Compared with the normal group, the connected vehicle fog warning system (HMI and HMI & DMS groups) significantly reduced the driving speed. The HMI group had the highest speed reduction degree, which was beneficial to improve the longitudinal driving safety in fog zones. The connected vehicle fog warning system resulted in reducing the lateral deviation and improving lateral driving safety in fog zones.
Additionally, the connected vehicle fog warning system increased the speed safety entropy and lateral deviation safety entropy to some extent. From the perspective of change stability, the connected vehicle fog warning system had a negative impact on safety.
The deceleration ratio of the warning point in the HMI and HMI & DMS groups was significantly higher than that in the normal group. Drivers’ responses were more pronounced in the HMI group, but the drivers maintained a lower speed in the HMI & DMS group.

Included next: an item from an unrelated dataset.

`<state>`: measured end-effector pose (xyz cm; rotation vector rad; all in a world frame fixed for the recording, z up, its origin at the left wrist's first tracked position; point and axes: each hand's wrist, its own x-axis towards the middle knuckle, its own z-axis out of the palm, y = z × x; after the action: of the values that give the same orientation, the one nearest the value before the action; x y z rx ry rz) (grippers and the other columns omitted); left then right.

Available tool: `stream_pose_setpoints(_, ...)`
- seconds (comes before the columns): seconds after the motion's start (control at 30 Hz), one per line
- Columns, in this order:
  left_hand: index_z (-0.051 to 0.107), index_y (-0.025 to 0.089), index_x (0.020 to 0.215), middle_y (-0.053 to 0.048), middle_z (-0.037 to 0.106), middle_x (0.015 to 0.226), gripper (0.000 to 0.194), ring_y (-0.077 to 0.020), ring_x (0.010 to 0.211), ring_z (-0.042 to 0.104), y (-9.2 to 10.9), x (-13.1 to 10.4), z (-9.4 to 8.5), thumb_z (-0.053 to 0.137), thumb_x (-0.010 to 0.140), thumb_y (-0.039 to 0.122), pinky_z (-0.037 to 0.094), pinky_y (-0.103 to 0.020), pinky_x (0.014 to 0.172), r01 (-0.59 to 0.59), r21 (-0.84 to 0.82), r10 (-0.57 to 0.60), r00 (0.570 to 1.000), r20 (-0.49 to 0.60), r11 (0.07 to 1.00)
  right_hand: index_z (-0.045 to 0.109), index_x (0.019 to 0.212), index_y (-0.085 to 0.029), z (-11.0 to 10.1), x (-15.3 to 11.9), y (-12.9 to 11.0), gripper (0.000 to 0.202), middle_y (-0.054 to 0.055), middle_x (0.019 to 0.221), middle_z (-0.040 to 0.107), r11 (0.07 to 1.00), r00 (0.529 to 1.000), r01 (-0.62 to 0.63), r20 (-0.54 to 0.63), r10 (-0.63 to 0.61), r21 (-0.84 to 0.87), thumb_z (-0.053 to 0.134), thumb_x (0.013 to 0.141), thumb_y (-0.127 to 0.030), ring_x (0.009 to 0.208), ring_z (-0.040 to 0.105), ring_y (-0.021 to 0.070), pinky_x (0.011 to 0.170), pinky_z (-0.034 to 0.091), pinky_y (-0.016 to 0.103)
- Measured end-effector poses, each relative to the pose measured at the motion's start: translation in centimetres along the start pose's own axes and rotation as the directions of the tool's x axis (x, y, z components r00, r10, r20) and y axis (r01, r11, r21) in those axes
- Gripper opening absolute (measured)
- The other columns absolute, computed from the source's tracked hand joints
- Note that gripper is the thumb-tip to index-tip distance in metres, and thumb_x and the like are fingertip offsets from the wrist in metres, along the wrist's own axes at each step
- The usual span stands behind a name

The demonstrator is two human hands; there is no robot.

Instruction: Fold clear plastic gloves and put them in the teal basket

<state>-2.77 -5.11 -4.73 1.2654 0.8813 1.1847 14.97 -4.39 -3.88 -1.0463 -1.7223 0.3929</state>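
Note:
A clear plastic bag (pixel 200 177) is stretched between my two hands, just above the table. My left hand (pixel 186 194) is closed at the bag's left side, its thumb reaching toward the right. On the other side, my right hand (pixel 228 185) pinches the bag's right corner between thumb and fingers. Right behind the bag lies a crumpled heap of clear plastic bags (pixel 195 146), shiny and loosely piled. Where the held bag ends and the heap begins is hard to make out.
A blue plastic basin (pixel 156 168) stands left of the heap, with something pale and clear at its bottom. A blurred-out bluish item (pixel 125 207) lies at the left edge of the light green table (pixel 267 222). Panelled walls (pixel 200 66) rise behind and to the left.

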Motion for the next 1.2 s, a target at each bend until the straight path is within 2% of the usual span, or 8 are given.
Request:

There were differences in the effectiveness of speed reduction at different technical levels.
This study provides a reference for the studies on connected vehicle technology based on driving simulators and supports the optimization, design, and evaluation of connected vehicle fog warning systems. As future work perspectives, the impact of connected vehicle technology on driving behavior and safety under different market penetration rates of connected vehicles will be further studied.
Data Availability
The data used to support the findings of this study are available from the corresponding author upon request.
Conflicts of Interest
The authors declare that they have no conflicts of interest.